What is a flexible spending account (FSA)?
A flexible spending account (FSA) is a type of savings account that offers specific tax advantages to the account holder. An FSA, sometimes called a flexible spending arrangement, is put in place by an employer for an employee. The account allows employees to contribute a portion of their regular earnings to pay eligible expenses related to medical and dental expenses.
Another type of FSA is a flexible expense account for dependents, which is used to pay for child care for children 12 and under and can also be used to pay for the care of eligible adults, including a spouse, who cannot take care of themselves. and meet specific IRS guidelines. TheAn FSA for dependents has different maximum contribution rules than a flexible medical expense account.
Key points to remember
- An FSA is a type of savings account that allows employees to contribute a portion of their regular income to pay for eligible expenses.
- Funds paid into the account are deducted from the employee’s earnings before being subject to payroll taxes.
- The money in an FSA must be used before the end of the plan year, but employers can offer a grace period of up to 2.5 months, until March 15 of the following year.
Operation of a flexible spending account (FSA)
One of the main advantages of a flexible spending account is that the funds paid into the account are deducted from the employee’s pre-tax income, which reduces their taxable income. As such, regular contributions to an FSA can significantly reduce an employee’s annual tax liability.
The IRS limits the amount that can be paid into an FSA account per year. For FSA medical expense accounts, the 2020 limit per employee is $ 2,750 (it was $ 2,700 in 2019). If a person is married, their spouse can also set aside this limit through their employer. Employers can choose to contribute to an FSA, but they are not required to do so – if they do, the employer’s contribution does not reduce the amount the employee is allowed to contribute.
Advantages and disadvantages of flexible spending accounts (FSA)
Funds from an FSA may be used to pay for certain authorized dental, visual and medical expenses, including for dependents and spouses.
Account funds can also be used to cover deductibles and co-payments when medical services are rendered. Unfortunately, the money cannot be used to pay insurance premiums.
Prescription drugs, over-the-counter drugs that have been prescribed by a doctor can be paid for with money from an FSA. This includes reimbursement for insulin. Purchases of medical equipment, such as diagnostic devices, bandages and crutches, may be covered by the FSA.
All money set aside in an FSA must generally be used before the end of the plan year, but employers can offer a grace period of up to two and a half months to finish using this funding.

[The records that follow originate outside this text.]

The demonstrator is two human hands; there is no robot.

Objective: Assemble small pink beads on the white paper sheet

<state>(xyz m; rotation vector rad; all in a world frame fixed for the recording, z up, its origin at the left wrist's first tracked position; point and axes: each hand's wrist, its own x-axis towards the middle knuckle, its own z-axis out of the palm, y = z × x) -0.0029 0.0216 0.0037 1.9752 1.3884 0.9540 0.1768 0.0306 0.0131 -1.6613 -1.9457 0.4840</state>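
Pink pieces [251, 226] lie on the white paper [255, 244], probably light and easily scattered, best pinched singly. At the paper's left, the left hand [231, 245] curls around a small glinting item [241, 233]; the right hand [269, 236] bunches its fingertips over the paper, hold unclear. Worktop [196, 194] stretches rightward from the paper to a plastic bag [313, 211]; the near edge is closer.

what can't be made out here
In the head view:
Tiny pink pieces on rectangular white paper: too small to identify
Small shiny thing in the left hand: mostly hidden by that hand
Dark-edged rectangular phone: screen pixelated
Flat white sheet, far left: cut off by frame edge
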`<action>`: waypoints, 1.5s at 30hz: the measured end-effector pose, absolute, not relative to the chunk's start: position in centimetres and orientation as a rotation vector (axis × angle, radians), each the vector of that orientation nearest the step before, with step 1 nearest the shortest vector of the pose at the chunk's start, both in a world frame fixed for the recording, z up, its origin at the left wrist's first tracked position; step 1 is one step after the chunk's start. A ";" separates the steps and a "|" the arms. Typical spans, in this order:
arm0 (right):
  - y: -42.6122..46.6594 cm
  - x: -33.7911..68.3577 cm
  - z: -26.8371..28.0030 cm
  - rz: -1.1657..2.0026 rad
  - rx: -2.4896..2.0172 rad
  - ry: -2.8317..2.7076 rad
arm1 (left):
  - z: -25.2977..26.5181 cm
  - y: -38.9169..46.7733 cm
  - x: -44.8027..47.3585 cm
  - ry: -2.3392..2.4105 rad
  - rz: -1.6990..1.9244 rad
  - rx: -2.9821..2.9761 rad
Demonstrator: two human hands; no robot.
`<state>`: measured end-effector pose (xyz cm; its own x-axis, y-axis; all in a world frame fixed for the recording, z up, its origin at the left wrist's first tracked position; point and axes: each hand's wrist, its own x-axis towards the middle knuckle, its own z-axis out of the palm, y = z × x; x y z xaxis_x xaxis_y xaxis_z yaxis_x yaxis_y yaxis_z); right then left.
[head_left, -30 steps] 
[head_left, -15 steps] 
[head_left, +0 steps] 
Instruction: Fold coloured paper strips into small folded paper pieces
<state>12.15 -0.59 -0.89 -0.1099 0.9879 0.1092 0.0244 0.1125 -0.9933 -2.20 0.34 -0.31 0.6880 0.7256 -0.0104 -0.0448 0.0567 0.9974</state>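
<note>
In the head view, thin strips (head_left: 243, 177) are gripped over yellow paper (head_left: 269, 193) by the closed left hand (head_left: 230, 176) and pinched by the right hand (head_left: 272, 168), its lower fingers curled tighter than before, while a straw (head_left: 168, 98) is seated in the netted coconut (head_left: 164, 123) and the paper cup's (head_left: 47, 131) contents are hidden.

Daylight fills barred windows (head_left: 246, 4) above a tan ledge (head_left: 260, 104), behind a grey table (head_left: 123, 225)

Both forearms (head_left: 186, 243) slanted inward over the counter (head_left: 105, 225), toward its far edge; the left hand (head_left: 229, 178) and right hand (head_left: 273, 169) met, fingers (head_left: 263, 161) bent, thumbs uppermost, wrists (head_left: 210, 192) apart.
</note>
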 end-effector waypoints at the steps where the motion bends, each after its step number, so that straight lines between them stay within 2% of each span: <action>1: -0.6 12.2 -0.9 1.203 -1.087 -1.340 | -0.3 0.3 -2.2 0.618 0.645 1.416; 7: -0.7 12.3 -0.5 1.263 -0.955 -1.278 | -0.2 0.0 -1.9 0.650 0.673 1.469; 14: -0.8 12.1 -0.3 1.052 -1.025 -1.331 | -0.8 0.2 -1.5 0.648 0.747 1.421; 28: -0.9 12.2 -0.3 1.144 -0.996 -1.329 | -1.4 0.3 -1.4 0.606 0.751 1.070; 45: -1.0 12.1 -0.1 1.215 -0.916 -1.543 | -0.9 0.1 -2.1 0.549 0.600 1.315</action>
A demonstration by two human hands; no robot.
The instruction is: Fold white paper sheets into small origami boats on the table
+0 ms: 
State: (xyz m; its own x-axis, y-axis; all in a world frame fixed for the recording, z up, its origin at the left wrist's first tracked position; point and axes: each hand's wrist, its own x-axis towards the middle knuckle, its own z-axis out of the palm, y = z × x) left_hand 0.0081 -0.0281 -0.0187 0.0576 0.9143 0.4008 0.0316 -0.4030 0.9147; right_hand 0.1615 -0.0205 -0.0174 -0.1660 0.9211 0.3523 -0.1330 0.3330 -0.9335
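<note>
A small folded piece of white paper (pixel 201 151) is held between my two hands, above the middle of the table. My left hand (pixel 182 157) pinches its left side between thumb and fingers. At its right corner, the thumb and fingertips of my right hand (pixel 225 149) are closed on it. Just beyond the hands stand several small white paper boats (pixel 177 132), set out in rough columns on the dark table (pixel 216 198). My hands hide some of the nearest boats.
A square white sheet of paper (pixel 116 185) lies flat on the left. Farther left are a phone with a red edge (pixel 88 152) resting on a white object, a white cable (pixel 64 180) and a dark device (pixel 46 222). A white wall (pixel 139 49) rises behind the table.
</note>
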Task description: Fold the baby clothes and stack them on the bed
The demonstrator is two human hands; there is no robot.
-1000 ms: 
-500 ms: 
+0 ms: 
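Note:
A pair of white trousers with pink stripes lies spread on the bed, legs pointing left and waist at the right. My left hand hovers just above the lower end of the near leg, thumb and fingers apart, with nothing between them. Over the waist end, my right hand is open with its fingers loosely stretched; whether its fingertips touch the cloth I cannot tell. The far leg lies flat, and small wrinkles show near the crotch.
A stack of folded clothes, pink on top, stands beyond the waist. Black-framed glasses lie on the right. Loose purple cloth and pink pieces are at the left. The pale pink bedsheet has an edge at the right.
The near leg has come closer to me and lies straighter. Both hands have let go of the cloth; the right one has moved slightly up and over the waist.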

If this option is not chosen, employers could let workers withdraw more than $ 500 a year from unused funds in their accounts. These options do not have to be offered by an employer. If this is the case, the employer can only offer one of these options.
When the end of the year or the grace period expires, all funds remaining in the FSA are lost. This forces FSA holders to try to carefully plan the amount of money that will go into the account and how they will spend it during the year.